OA interviews: Mark Patterson, eLife

Share this on social media:

With the raft of policies and mandates that impact researchers and their institutions Sian Harris asks a range of publishers and publishing services companies about their approaches to open access

Mark Patterson, executive director, eLife

In 2003 when I started at Public Library of Science (PLOS) it was a very different world from when I helped launch eLife in 2011. A lot of authors these days have an idea of OA. It is becoming much more mainstream.

The launch of the mega-journal PLOS One was saying ‘we can do things fundamentally differently’. It’s clearly succeeded and been copied by a lot of other publishers. It was a really interesting development and it makes sense for any journal online. At eLife, although we are very selective, we are also imagining that we could become a very big journal.

We are seeing a very healthy rise in submissions and now get more than 200 per month. The other side of this is the quality and editors are generally very happy with the quality. If papers are judged to be good enough we can publish them. At the moment we publish 30 to 40 per month.

OA is just a kind of given. When the three funders [that set up eLife] were having their initial conversations, the topic barely came up. Because we are fully funded, we don’t have to charge APCs at the moment but I don’t know how much difference that makes. It’s likely we will introduce publication fees.

Everything could and should be OA. We see our job as to deliver content to everywhere it could be useful, including PubMed Central, Europe PubMed Central, our site and github.

Repositories are very interesting and we are exploring how publishers can help populate them. With eLife it is possible for authors to deposit on acceptance. We follow up with the version of record; the versions have the same DOI but can be clearly distinguished. This is becoming more common.

There is a huge amount of transition going on with journals. We’ve got to first base but there’s much more we can do to develop much more dynamic platforms for research communication. For example, we want to make it possible for authors to add to their stories, but how would that factor into things like publication fees? 

One of the challenges we have is to quantify the amount of OA available. One of the key things for the research community is if you make research fully open you turn it into a raw material and can find connections that you never could before. eLife content will become part of that activity.
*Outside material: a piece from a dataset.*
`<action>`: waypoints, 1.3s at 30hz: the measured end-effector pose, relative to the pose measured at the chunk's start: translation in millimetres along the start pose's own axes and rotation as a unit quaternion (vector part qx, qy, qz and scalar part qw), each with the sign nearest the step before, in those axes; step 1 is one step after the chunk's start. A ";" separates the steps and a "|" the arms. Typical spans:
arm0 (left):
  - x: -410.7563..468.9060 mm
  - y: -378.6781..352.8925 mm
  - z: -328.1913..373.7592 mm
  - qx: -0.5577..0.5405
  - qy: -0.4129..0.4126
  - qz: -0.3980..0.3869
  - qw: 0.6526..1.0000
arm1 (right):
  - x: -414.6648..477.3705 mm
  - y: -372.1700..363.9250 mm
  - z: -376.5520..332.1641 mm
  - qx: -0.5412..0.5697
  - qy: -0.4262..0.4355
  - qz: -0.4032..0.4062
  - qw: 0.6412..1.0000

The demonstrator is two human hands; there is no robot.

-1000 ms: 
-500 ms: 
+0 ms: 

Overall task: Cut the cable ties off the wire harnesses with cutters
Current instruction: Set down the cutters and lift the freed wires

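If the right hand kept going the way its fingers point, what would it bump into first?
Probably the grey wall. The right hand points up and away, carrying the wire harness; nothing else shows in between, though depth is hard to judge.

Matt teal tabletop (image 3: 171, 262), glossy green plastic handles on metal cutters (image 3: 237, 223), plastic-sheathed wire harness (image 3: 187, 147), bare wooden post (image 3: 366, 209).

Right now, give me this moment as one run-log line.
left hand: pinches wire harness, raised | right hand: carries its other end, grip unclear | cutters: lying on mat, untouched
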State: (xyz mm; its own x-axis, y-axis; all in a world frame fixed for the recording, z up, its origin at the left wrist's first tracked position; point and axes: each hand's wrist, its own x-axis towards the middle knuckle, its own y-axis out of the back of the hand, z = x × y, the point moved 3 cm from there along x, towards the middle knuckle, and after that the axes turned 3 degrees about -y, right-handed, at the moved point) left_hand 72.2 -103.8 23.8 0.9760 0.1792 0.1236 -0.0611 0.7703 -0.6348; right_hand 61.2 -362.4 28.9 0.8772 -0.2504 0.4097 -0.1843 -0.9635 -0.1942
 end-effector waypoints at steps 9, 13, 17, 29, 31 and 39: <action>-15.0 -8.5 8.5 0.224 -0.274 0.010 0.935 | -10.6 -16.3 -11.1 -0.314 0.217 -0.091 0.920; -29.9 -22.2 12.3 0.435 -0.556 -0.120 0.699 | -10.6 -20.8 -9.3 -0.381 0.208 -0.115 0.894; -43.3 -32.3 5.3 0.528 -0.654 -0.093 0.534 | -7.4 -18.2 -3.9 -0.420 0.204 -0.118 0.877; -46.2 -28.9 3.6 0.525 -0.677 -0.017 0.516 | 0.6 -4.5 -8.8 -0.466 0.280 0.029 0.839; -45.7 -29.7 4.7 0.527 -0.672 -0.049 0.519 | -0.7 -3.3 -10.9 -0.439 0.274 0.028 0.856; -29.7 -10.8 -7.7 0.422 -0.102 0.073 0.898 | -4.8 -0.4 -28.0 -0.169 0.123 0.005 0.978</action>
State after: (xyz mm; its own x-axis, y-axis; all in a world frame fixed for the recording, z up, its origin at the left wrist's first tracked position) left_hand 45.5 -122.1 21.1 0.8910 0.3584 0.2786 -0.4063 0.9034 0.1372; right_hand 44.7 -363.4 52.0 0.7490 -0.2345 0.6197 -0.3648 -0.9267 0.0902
We are very supportive of open data. We require all the key data to be open, ideally with a CC0 licence, although there are some obvious examples where that can’t be the case. We aren’t insisting on a particular mechanism to make that available. For every major dataset used – whether generated by, or used in their work – they have to list where it is and who’s responsible for it.

If editors feel that data is available only on very restrictive terms that will enter into the editorial process.